Note that the equal partition does not exist when the sum of all input values is an odd number. However, the converse is generally not true: the equal partition does not always exist even if the sum of all inputs is even.
(Counterexamples are found everywhere, so take a moment to come up with one.)

## 7.2 Design of algorithm

To be honest, despite that this problem (which we call the **partition problem** from now on) is simply defined, it is considered from the "computational complexity" standpoint to be difficult to solve: there is no simple and efficient algorithm, where efficient has a precise meaning: if the list of coins $n$ becomes large then the number of operations becomes prohibitive and takes too much time independently of the power of the computer. In other words, it is almost hopeless to write an efficient algorithm to solve this problem.

**Supplement:**
The "lack of hope" explained above is rooted on a solid theoretical background, rather than on a mere feeling like "hmm, this looks difficult". If you want to learn more about it, look up "**NP-hardness**" on a computational science textbook.
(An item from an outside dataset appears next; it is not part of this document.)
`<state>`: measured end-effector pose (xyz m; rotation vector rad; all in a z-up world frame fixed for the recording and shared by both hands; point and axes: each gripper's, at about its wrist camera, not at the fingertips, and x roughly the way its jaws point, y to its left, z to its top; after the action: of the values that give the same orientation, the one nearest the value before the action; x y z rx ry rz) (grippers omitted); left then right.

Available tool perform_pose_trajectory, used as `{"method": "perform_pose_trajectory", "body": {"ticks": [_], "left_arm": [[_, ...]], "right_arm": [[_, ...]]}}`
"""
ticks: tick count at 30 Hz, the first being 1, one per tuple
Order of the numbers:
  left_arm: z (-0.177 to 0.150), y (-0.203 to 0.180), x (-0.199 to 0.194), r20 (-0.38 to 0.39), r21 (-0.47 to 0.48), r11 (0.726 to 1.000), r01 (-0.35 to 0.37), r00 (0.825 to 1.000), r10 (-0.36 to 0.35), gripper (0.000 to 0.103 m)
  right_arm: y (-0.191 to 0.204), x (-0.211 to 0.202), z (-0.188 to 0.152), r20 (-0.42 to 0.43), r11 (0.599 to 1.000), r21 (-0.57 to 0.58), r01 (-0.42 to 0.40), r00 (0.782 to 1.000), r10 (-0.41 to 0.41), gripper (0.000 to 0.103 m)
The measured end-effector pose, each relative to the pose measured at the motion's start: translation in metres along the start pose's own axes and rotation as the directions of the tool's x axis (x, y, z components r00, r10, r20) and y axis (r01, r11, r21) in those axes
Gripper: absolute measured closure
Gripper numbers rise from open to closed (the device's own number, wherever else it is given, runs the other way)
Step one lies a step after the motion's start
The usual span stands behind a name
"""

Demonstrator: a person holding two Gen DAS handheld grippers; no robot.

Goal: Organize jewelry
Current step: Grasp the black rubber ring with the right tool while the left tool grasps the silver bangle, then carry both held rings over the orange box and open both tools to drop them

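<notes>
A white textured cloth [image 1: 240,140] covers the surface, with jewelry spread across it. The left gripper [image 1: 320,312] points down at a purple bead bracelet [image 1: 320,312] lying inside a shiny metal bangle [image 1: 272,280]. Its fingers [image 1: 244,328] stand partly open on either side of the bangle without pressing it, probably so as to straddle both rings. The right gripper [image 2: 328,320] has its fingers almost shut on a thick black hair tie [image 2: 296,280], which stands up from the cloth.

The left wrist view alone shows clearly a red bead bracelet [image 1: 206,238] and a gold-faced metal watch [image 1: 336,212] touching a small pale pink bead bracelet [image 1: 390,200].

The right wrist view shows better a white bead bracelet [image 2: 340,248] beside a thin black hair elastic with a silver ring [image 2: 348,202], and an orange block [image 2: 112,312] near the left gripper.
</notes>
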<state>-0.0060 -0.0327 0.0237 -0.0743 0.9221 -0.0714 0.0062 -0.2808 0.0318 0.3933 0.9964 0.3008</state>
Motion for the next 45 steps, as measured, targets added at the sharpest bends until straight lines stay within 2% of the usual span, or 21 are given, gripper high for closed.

We do not enter into further details here, but keep in mind that the fact that a problem being simply defined doesn't always link with the simplicity of an efficient design of algorithms. 


However, that the partition problem is "difficult to solve" does not mean it cannot be solved at all. For a list of small to moderate size $n$, an algorithm even not efficient, can certainly find the required partition.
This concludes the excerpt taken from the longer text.